What are we doing?
The Lindel laboratory explores the total synthesis of natural products. Choosing a natural product as subject of research can be driven by pure structure or by biological activity. For instance, the family of pyrrole-imidazole alkaloids from marine sponges impresses by astonishing skeleton diversity generated by cyclization or dimerization of a single parent compound, oroidin. Biological activity drives our research on peptide-type natural products, among which the potently cytotoxic marine natural products malevamide D or hemiasterlin could be mentioned. Sometimes, we even aim at structures that have been described as being unstable, such as the cytotoxic salarin C.
Alkaloids from sea and land
The presence of nitrogen often poses a special challenge to the synthetic chemist. Free amino groups may compete with ligands of catalysts, make heterocycles electron-rich and prone to oxidation, or simply enhance the polarity so that separation by chromatography becomes tedious. However, this should not be a reason to avoid nitrogen-containing compounds.
Current projects include the total synthesis of the indole alkaloids cyanogramide from the marine actinobacterium Actinoalloteichus cyanogriseus, aszonalenin from the fungus Aspergillus zonatus, and raputindole A from the tree Raputia simulans. The total synthesis of oxocyclostylidol from the marine sponge Stylissa caribica is challenging, because it contains an electron-rich 2-aminoimidazole unit in the presence of an oxidized pyrrole carboxamide partial structure. "Form A" is a degradation product of the molybdenum cofactor that has to be provided by synthesis as a standard for the quantification of Moco content in redox enzymes.

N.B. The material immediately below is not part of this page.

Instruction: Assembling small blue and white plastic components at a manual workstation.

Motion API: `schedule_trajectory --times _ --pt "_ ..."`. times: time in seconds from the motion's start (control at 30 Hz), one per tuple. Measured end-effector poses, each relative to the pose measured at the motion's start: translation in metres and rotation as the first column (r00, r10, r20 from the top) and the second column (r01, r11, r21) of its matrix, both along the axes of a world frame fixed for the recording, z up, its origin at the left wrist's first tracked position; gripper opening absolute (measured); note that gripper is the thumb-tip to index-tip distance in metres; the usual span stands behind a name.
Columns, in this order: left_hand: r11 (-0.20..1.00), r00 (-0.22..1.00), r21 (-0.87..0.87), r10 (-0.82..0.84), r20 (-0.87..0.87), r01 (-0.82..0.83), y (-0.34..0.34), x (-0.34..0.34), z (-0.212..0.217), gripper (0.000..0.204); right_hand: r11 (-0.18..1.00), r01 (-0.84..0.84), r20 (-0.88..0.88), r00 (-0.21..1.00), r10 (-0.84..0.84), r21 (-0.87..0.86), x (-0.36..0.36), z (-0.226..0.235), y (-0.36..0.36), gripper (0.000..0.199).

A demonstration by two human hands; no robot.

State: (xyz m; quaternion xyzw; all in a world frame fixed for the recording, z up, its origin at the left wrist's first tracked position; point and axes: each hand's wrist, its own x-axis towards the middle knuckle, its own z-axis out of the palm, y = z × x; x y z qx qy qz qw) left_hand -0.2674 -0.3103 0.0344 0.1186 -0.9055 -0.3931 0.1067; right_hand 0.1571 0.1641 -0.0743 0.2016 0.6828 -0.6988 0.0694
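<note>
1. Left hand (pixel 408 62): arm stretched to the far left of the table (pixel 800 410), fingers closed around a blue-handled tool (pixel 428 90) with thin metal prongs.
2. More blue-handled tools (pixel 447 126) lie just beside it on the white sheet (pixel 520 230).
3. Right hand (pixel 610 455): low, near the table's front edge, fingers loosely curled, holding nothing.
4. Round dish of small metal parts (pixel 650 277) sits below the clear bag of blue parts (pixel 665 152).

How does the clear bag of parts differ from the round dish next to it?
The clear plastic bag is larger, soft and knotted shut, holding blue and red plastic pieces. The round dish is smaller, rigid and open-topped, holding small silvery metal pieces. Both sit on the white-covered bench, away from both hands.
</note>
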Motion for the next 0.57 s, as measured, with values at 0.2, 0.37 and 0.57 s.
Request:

Peptides and functionalized amino acids
Peptides are often characterized by pronounced biological activity, in particular by cytotoxicity. Our program aims at providing large quantities by total synthesis for advanced biochemical studies. This includes the synthesis of rather complex amino acid-derived building blocks.
Hemiasterlin from the marine sponge Cymbastela sp. and malevamide D from the marine cyanobacterium Symploca hydnoides are cytotoxic in the single-digit nanomolar range and bind to tubulin. Their photoreactive analogs represent ideal cases for studying the effectiveness and chemoselectivity of new photolabeling reactions at the target. The cytototoxic dankastatin C from the sponge-derived fungus Gymnascella dankaliensis features a challenging, highly functionalized chlorotyrosine-derived head and a non-polar tail.
Polyketides and terpenoids
There is a also a number of very interesting terpenoids and polyketides that we are working on. We prefer medium-sized or larger rings that ought to be cyclized. Macrocyclic structures have shown a preference to bind at the interface of protein subunits.
The terreumols from the edible fungus Tricholoma terreum are, in part, accessible by ring closing metathesis forming the ten-membered ring. Currently, we study their post-synthesis functionalization. Cubitane-type diterpenoids, as represented by cubitene from the termite Cubitermes umbratus, constitute a unique small group of diterpenoids that mainly occur in marine corals. On the polyketide side, we endeavour the total synthesis of several of the salarins from the sponge Fascaplysinopsis sp., among which salarin C is the most cytotoxic, and the most unstable.
Photoreactive heterocycles
As a relatively new branch of our research, we explore the chemistry of photoreactive heterocycles, aiming at their use as tool for the discovery of new biochemical targets of natural products. In the current phase of the project, it is the chemistry that puzzles us.
We synthesized and studied diazirine-based analogs of amino acids, such as L-phototryptophan and photo-beta-phenylalanine, ready to be incorporated into peptide analogs. Aiming at higher chemoselectivity, we discovered the photoarylation of carboxylic acids on irradiation of 2-azidobenzimidazoles. This adds a new player to the list of PAL reagents.